The carrier — say Telia or NTT or whoever built the fiber — is carving off a slice of their capacity and saying "this is yours, it behaves like a point-to-point link between Helsinki and Frankfurt.
And here's the crucial point: this is not a VPN. When people say VPN, they typically mean an encrypted tunnel running over the public internet. MPLS circuits are provisioned within the carrier's private infrastructure. The traffic is separated from other customers' traffic via labels, not IP addresses, and those labels are only meaningful within the carrier's network. The public internet never sees your packets. From the perspective of the cloud provider — Hetzner, in this case — they have purchased what amounts to a long-distance private Ethernet cable, just one that's implemented through carrier switching rather than a single unbroken strand of glass.
Who's running the fiber underneath all of that? Because Hetzner isn't out there with a trenching machine burying cable between Helsinki and Frankfurt.
This is where the "who owns the cloud" question gets deep. The answer is typically a consortium or a specialized fiber operator. There are companies like Zayo, Lumen, Colt, and EuNetworks whose entire business is running long-haul fiber between data centers and selling capacity. When Hetzner lights up a connection between their Helsinki facility and their Frankfurt facility, they are almost certainly leasing the actual glass from someone like that, and then potentially adding their own transport layer on top. MPLS from a carrier like Telia, or potentially setting up their own optical equipment on a dark fiber pair they've leased. Dark fiber is literally just the glass — no equipment on either end, no signal, nothing. You light it yourself with your own optics and your own transport protocol.
That's an important distinction, right?
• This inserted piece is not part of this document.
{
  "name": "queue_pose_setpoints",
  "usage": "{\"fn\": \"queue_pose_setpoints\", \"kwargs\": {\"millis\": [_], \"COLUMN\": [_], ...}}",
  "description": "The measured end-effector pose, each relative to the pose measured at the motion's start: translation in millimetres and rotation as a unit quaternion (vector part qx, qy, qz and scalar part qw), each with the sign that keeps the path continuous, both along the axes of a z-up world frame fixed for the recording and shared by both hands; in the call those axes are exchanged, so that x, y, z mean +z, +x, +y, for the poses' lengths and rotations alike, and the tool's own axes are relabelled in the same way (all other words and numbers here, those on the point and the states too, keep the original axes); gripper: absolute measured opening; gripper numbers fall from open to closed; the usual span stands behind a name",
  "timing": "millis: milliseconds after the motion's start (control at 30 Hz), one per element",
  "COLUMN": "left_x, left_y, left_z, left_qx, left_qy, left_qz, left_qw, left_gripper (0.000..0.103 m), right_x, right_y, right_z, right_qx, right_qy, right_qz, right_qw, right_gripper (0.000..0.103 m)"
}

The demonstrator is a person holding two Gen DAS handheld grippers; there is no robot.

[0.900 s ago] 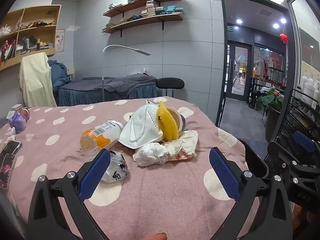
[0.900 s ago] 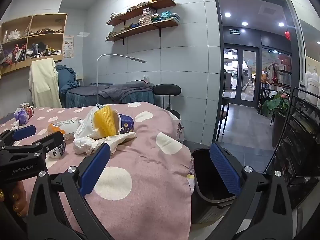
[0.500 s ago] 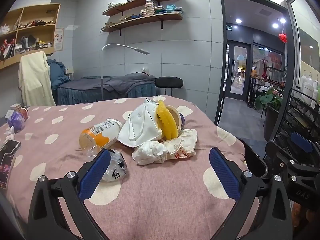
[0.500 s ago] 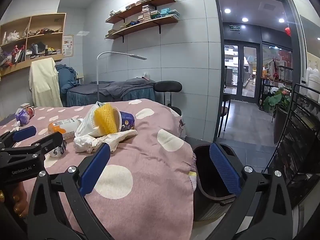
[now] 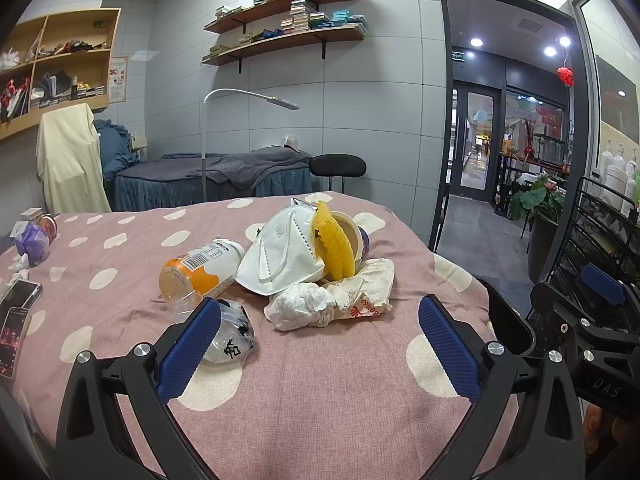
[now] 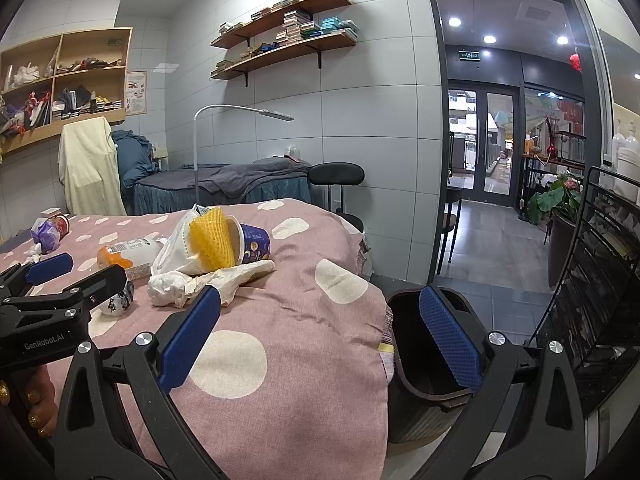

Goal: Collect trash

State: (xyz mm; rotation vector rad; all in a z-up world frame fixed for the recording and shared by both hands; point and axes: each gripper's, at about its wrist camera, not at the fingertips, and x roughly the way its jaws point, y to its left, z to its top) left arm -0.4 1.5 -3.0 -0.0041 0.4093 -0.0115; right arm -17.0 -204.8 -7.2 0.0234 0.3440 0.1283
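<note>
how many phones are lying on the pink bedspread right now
2. Both smartphones lie at the bedspread's left edge in the left wrist view: one dark-screened, the other lit, just nearer the camera. The frame edge may hide more.

This is a beauty or massage salon treatment room. A massage bed [image 5: 224, 178] draped in grey and blue covers stands against the tiled back wall, with an arched floor lamp [image 5: 240, 98] bending over it and a black round stool [image 5: 338, 167] just beside its end. Wall shelves [image 5: 288, 38] carry stacked small boxes, and a wooden cubby shelf [image 5: 60, 60] holds folded items and supplies; a cream towel [image 5: 70, 160] hangs below it. In the foreground a second bed wears a pink polka-dot sheet [image 5: 320, 392]. A glass door [image 6: 480, 140] opens onto a lit commercial corridor, and a black wire rack [image 6: 608, 280] with white pump bottles [image 5: 618, 168] stands at the right.
</note>
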Motion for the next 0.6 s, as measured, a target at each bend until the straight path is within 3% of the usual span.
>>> {"fn": "queue_pose_setpoints", "kwargs": {"millis": [600], "left_x": [-1.2], "left_y": [-0.7], "left_z": [0.3], "left_qx": [0.0], "left_qy": [0.002], "left_qz": [0.001], "left_qw": [1.0], "left_gripper": [0.097], "right_x": [0.8], "right_y": [-1.0], "right_z": [-1.1], "right_qx": [0.0], "right_qy": [0.001], "right_qz": [0.0], "right_qw": [1.0], "right_gripper": [0.098]}}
Leasing dark fiber versus buying a managed MPLS circuit — those are very different levels of control.
With dark fiber, you're responsible for everything above the glass. You choose the optical transceivers, you choose the modulation scheme, you handle the amplification and dispersion compensation. It's more work, but you get full control and potentially higher capacity. With an MPLS circuit, the carrier handles all of that — you just get an Ethernet handoff at each end. Most mid-tier cloud providers are probably doing the latter, because operating a long-haul optical network is a specialized skill that isn't their core business.
Then there's the third tier — providers who skip the dedicated circuit entirely and just say "we're going to encrypt this and shove it over the public internet.
Right, the software-defined overlay approach. WireGuard or IPsec tunnel between data centers, often running VXLAN inside it for multi-tenancy. This is the cheapest option by orders of magnitude and it's surprisingly effective for many workloads. But it's running over the same public internet that your home connection uses, subject to the same congestion, the same BGP route flapping, the same unpredictability. Whether a provider discloses that they're doing this is another question entirely, and the honest answer is: usually not explicitly. You have to read between the lines of their documentation.
This gets at one of the core tensions in Daniel's prompt. Would a provider like Hetzner tell you, the customer, "we're using VPN tunnels between our data centers"? Or would they find a way to describe it that avoids the word "VPN" entirely?
They don't phrase it that way, because "VPN" carries specific connotations — some positive, some negative — and it's also a product in its own right. If you're selling a VPN product to end users, you don't want your internal infrastructure described with the same word, because then a customer might reasonably ask "so my private network is just a VPN? Why am I paying extra for that?" Instead you'll see language like "VXLAN-based private network" or "Layer 2 overlay spanning multiple locations." That's what Hetzner's documentation says, by the way — their Network product is explicitly described as VXLAN-based, and they note it can span multiple locations. But they don't detail the transport between those locations.
Because from their perspective, that's an implementation detail that might change next year, and the abstraction is the product. They could swap out the underlying transport from MPLS to dark fiber to something else entirely, and as long as the VXLAN overlay behaves the same way, the customer never needs to know.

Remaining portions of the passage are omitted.